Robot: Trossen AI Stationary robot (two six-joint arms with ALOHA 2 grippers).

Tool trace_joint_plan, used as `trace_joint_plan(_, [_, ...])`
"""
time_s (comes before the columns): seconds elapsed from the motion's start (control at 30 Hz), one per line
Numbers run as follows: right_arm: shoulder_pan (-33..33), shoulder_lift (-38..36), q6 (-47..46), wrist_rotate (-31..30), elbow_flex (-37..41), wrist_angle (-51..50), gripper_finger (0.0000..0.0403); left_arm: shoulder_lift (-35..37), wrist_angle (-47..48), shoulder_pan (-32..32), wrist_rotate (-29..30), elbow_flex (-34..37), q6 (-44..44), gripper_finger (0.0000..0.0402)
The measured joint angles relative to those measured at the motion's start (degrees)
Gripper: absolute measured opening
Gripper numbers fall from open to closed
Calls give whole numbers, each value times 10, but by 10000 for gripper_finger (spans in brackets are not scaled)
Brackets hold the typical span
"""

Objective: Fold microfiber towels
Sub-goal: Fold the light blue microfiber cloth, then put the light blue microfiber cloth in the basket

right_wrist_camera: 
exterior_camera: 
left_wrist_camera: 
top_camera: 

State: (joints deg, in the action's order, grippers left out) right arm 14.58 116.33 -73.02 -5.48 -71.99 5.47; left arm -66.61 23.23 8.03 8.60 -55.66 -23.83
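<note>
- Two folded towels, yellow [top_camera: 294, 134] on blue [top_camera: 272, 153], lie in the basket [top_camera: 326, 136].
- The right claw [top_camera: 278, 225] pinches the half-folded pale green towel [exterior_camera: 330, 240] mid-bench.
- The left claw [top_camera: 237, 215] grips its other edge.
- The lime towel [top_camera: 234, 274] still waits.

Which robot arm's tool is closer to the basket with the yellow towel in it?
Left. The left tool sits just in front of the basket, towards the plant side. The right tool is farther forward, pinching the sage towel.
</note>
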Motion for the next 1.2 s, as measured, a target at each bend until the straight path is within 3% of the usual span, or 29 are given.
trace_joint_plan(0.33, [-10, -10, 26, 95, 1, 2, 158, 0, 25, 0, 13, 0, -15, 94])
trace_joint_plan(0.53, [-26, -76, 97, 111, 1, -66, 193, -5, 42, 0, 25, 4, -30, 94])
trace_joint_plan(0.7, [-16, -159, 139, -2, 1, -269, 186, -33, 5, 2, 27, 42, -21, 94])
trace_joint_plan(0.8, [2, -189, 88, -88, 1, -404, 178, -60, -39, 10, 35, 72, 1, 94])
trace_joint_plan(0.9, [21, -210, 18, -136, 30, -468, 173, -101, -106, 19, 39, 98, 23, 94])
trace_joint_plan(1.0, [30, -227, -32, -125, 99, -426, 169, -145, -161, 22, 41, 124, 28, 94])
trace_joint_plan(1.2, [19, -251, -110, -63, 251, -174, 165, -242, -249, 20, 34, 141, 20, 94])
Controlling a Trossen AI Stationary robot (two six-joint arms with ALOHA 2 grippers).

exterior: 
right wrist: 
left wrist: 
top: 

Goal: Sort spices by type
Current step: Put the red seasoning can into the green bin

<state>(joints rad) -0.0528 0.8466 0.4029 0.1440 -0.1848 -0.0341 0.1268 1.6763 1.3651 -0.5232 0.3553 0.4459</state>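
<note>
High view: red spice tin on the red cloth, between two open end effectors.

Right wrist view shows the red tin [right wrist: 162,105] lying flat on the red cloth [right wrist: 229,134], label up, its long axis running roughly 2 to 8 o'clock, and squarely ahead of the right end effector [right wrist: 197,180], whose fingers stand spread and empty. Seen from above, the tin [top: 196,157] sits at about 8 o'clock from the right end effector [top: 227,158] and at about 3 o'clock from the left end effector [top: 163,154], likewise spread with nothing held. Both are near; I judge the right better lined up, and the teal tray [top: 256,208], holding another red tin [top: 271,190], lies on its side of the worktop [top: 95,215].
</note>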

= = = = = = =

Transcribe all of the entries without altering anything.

Robot: Trossen AI Stationary robot (two six-joint arms with ALOHA 2 grippers).

Tool trace_joint_plan, used as `trace_joint_plan(_, [_, ...])`
"""
time_s (comes before the columns): seconds elapsed from the motion's start (control at 30 Hz), one per line
Numbers run as follows: right_arm: shoulder_pan (-33..33), shoulder_lift (-38..36), q6 (-47..46), wrist_rotate (-31..30), elbow_flex (-37..41), wrist_angle (-51..50), gripper_finger (0.0000..0.0403); left_arm: shoulder_lift (-35..37), wrist_angle (-47..48), shoulder_pan (-32..32), wrist_rotate (-29..30), elbow_flex (-34..37), q6 (-44..44), gripper_finger (0.0000..0.0402)
The measured joint angles relative to those measured at the motion's start (degrees)
Gripper: absolute measured opening
Gripper numbers fall from open to closed
Calls give whole numbers, each value times 10, but by 10000 for gripper_finger (spans in brackets are not scaled)
Brackets hold the typical span
"""

Objective: Fold microfiber towels
Sub-goal: Fold the light blue microfiber cloth, then put the light blue microfiber cloth in the basket

right_wrist_camera: 
exterior_camera: 
left_wrist_camera: 
top_camera: 

State: (joints deg, in the action's order, grippers left out) right arm 14.58 116.33 -73.02 -5.48 -71.99 5.47; left arm -66.61 23.23 8.03 8.60 -55.66 -23.83
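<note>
- Two folded towels, yellow [top_camera: 294, 134] on blue [top_camera: 272, 153], lie in the basket [top_camera: 326, 136].
- The right claw [top_camera: 278, 225] pinches the half-folded pale green towel [exterior_camera: 330, 240] mid-bench.
- The left claw [top_camera: 237, 215] grips its other edge.
- The lime towel [top_camera: 234, 274] still waits.

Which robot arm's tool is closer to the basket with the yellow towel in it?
Left. The left tool sits just in front of the basket, towards the plant side. The right tool is farther forward, pinching the sage towel.
</note>
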Motion for the next 1.2 s, as measured, a target at each bend until the straight path is within 3% of the usual span, or 29 are given.
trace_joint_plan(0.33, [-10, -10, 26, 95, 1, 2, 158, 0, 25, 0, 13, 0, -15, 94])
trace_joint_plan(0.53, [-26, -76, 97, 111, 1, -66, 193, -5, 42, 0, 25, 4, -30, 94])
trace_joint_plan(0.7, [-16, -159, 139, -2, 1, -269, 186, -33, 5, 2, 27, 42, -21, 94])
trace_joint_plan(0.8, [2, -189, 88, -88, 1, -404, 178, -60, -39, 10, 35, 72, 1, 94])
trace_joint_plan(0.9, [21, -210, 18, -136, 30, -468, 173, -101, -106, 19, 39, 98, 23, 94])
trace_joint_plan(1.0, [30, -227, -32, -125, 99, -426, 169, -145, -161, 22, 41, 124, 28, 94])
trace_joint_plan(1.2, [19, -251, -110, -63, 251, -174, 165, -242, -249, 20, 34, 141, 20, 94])
Controlling a Trossen AI Stationary robot (two six-joint arms with ALOHA 2 grippers).

exterior: 
right wrist: 
left wrist: 
top: 

Goal: Sort spices by type
Current step: Put the red seasoning can into the green bin

<state>(joints rad) -0.0528 0.8466 0.4029 0.1440 -0.1848 -0.0341 0.1268 1.6763 1.3651 -0.5232 0.3553 0.4459</state>
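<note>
High view: red spice tin on the red cloth, between two open end effectors.

Right wrist view shows the red tin [right wrist: 162,105] lying flat on the red cloth [right wrist: 229,134], label up, its long axis running roughly 2 to 8 o'clock, and squarely ahead of the right end effector [right wrist: 197,180], whose fingers stand spread and empty. Seen from above, the tin [top: 196,157] sits at about 8 o'clock from the right end effector [top: 227,158] and at about 3 o'clock from the left end effector [top: 163,154], likewise spread with nothing held. Both are near; I judge the right better lined up, and the teal tray [top: 256,208], holding another red tin [top: 271,190], lies on its side of the worktop [top: 95,215].
</note>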

That completes the response.